FRED WERTHEIMER’S WEEKLY NOTE | October 15, 2020freadshot

“McConnell’s day as the czar of the Senate may be ending soon. It cannot come soon enough.”

Led by Senate Majority Leader Mitch McConnell, congressional Republicans are raising concerns that Democrats may try to “pack” the Supreme Court by adding seats to the Court if they win control of the Presidency and Congress in November.

McConnell, of all people, has publicly called out Vice President Joe Biden for his unwillingness to firmly oppose adding new seats to the Supreme Court. In an act of pure chutzpah, McConnell brazenly warned about the dangers of court packing, stating that “Court-packing by either party would guarantee retribution when the Senate and the White House next changed hands. The escalation would not end.

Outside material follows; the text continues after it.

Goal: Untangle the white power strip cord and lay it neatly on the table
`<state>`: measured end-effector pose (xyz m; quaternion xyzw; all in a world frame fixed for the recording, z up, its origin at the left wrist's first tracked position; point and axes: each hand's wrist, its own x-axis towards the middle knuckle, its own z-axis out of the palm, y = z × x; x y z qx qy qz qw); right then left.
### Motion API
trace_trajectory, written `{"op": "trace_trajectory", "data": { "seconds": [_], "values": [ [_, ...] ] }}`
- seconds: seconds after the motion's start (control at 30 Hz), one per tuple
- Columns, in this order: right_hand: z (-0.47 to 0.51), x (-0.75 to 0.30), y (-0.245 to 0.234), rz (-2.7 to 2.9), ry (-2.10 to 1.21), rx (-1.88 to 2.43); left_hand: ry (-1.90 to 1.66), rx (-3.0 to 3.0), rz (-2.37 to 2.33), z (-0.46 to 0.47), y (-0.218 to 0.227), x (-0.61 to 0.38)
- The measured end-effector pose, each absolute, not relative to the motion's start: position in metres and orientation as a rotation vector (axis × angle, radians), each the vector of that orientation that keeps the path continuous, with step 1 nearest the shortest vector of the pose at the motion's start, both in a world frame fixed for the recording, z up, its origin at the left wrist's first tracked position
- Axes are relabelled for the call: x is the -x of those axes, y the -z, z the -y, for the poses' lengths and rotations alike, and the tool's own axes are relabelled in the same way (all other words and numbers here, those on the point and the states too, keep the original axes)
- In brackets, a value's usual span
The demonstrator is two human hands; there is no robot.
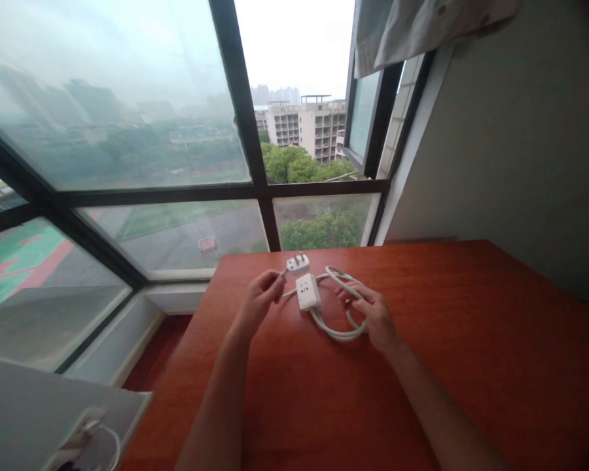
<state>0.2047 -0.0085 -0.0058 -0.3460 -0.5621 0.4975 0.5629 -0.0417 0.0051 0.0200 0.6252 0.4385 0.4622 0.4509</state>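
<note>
Down in the near left corner, a white charger block (81,428) with a looped cord sits on a pale ledge (24,405), well apart from the action. Over to the red-brown desk (471,340) now, pushed up under the big dark-framed window (245,131). The left hand (258,302) is up off the desk, fingers drawn together in a pinch on the white cable (341,333) right behind the plug (297,263), and the plug sticks out just past the fingertips, prongs pointing up toward the glass. Just beside it, a touch to the right and nearer, lies the white socket block (307,291), face up on the desk, its holes showing. From there the cable swings round in a loose coil on the desk top. The right hand (373,315) lies on that coil, fingers curled lightly round the loops on the coil's right side, palm down against the desk. Farther right, bare desk runs out to a grey wall (520,144); above it, a pale cloth (422,26) hangs at the top of the window.
</note>
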Motion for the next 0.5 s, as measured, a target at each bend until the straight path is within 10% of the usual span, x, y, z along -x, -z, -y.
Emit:
{"op": "trace_trajectory", "data": {
  "seconds": [0.5],
  "values": [
    [0.007, -0.216, 0.005, 1.001, -1.888, 0.642, -2.078, -0.551, -0.866, -0.03, 0.002, 0.055]
  ]
}}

Our independent judiciary would spiral into one more partisan battleground. And the judgments of Supreme Court would be delegitimized.”

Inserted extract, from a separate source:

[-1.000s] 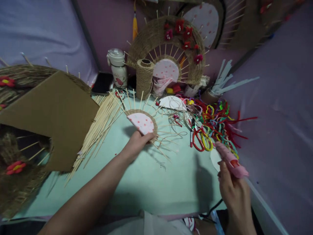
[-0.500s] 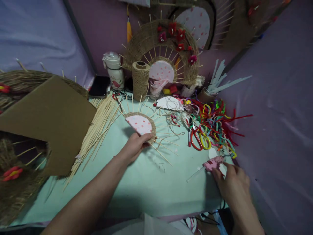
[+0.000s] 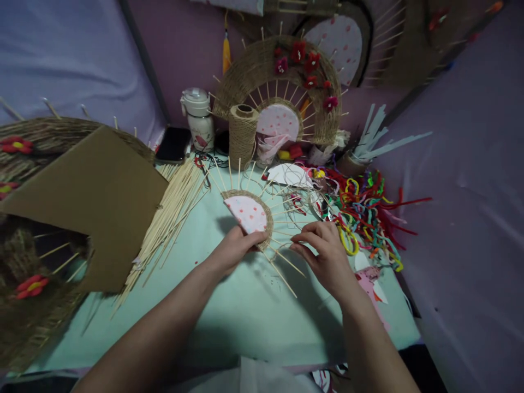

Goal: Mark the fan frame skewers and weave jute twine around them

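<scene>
My left hand [image 3: 235, 248] grips the lower edge of a small half-round woven fan [image 3: 248, 214], thumb on top. Its centre is white cloth with red dots, rimmed by woven twine, and thin wooden sticks [image 3: 286, 275] radiate outward. My right hand [image 3: 321, 251] is beside the sticks on the right, thumb and forefinger pinched on a thin strand of twine [image 3: 285, 245] that runs toward the rim. Partly behind my right forearm lies a pink glue gun [image 3: 370, 289] on the table. Yellow-handled scissors [image 3: 349, 240] are just past my right hand.
A bundle of wooden sticks [image 3: 180, 191] and a cardboard piece [image 3: 118, 202] lie left. At the back stand a bottle [image 3: 198, 123], a twine spool [image 3: 243, 136] and a large woven fan [image 3: 241, 76]. Colourful pipe cleaners [image 3: 376, 207] are heaped right, near a white half-disc [image 3: 289, 174].
My right hand has left the glue gun and moved left and up to the fan's sticks, where it pinches the twine. My left hand still holds the fan; the view has shifted slightly.
</scene>
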Demonstrator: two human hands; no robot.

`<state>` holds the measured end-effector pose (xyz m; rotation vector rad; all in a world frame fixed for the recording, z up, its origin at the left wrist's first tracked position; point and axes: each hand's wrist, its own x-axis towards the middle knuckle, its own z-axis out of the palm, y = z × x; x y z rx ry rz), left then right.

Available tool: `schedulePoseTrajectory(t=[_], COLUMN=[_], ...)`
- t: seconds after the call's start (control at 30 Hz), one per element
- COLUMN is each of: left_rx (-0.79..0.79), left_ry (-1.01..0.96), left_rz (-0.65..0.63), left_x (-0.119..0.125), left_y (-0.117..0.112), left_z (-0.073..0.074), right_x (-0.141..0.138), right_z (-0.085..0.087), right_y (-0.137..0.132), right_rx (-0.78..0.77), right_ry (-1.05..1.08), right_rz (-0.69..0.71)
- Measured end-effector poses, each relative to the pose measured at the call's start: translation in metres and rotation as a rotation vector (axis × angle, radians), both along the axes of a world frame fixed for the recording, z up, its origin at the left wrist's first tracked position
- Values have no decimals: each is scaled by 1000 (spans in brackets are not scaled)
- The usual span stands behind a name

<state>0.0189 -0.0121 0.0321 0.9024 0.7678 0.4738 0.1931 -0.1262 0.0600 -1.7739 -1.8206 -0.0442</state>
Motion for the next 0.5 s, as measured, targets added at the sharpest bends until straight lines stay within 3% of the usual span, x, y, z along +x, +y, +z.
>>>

This comes from a man who, in two acts of supreme hypocrisy, in essence, stole two Supreme Court seats for conservative Justices.

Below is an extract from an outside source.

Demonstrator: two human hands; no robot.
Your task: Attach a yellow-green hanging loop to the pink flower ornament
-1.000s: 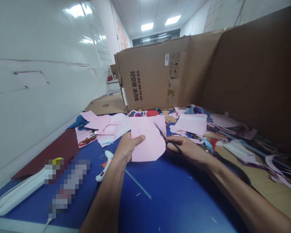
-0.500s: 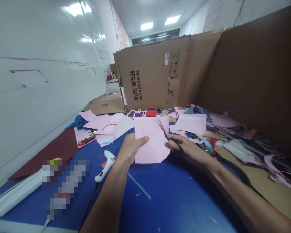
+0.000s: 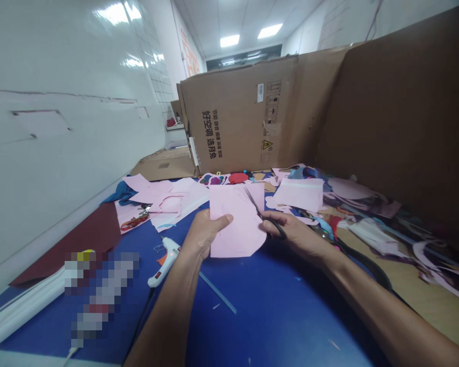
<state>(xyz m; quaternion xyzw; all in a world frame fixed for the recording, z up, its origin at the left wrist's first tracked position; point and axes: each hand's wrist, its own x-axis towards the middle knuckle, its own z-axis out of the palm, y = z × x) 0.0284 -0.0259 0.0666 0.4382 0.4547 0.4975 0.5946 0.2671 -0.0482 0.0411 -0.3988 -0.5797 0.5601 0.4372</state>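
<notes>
The person's left hand (image 3: 203, 235) grips a sheet of pink paper (image 3: 237, 221) near the middle of the frame, thumb on top and fingers beneath it, holding the sheet just above a blue work surface (image 3: 252, 311). A faint curved line runs across the paper, and its lower edge is cut into a rounded shape.

The right hand (image 3: 294, 237) is clamped around the black loops of a pair of scissors (image 3: 262, 216), which enter the sheet's right side. One steel blade shows at the upper right of the paper. How far apart the blades stand, I cannot tell.

A white hot glue gun (image 3: 165, 260) lies just beside the left wrist, its black cord (image 3: 141, 317) trailing toward the bottom of the frame. Loose pink paper scraps (image 3: 170, 202) lie ahead and to the left, and a pale pink sheet (image 3: 300, 194) lies to the upper right. A maroon sheet (image 3: 86, 244) sits at the left, against a white tiled wall (image 3: 65, 153). A large cardboard box (image 3: 233, 117) stands upright at the far end.
</notes>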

Led by President Trump and Senator McConnell, Republicans have “packed” the federal courts during the past four years with conservative and rightwing judges to the extent that the scales of justice are now tipped way out of balance in one ideological direction.

And now that Republicans have violated every norm in the books to “pack” the Supreme Court with a deeply conservative 6-to-3 majority, McConnell and other Republicans are raising concerns that the Democrats may not passively accept their fate.

It is by no means clear whether there is majority support among Senate Democrats for adding seats to the Supreme Court. What there is, however, is legitimate anger and outrage at McConnell’s hypocritical and indefensible conduct.

In 2016, McConnell held open the seat vacated by the death of Justice Scalia for 10 months on the false justification that the American people should be given “a voice in the filling of this vacancy” by their choice of a new president.

In 2020, however, when Justice Ginsburg died in the final weeks of the presidential election, McConnell reversed everything he had said before and has acted to deny the American people a voice in filling this Supreme Court vacancy through the imminent presidential election.

McConnell is now slamming Trump’s Supreme Court nominee through the Senate at warp-speed in an unprecedented process to beat the presidential election.

McConnell’s day as the czar of the Senate may be ending soon. It cannot come soon enough.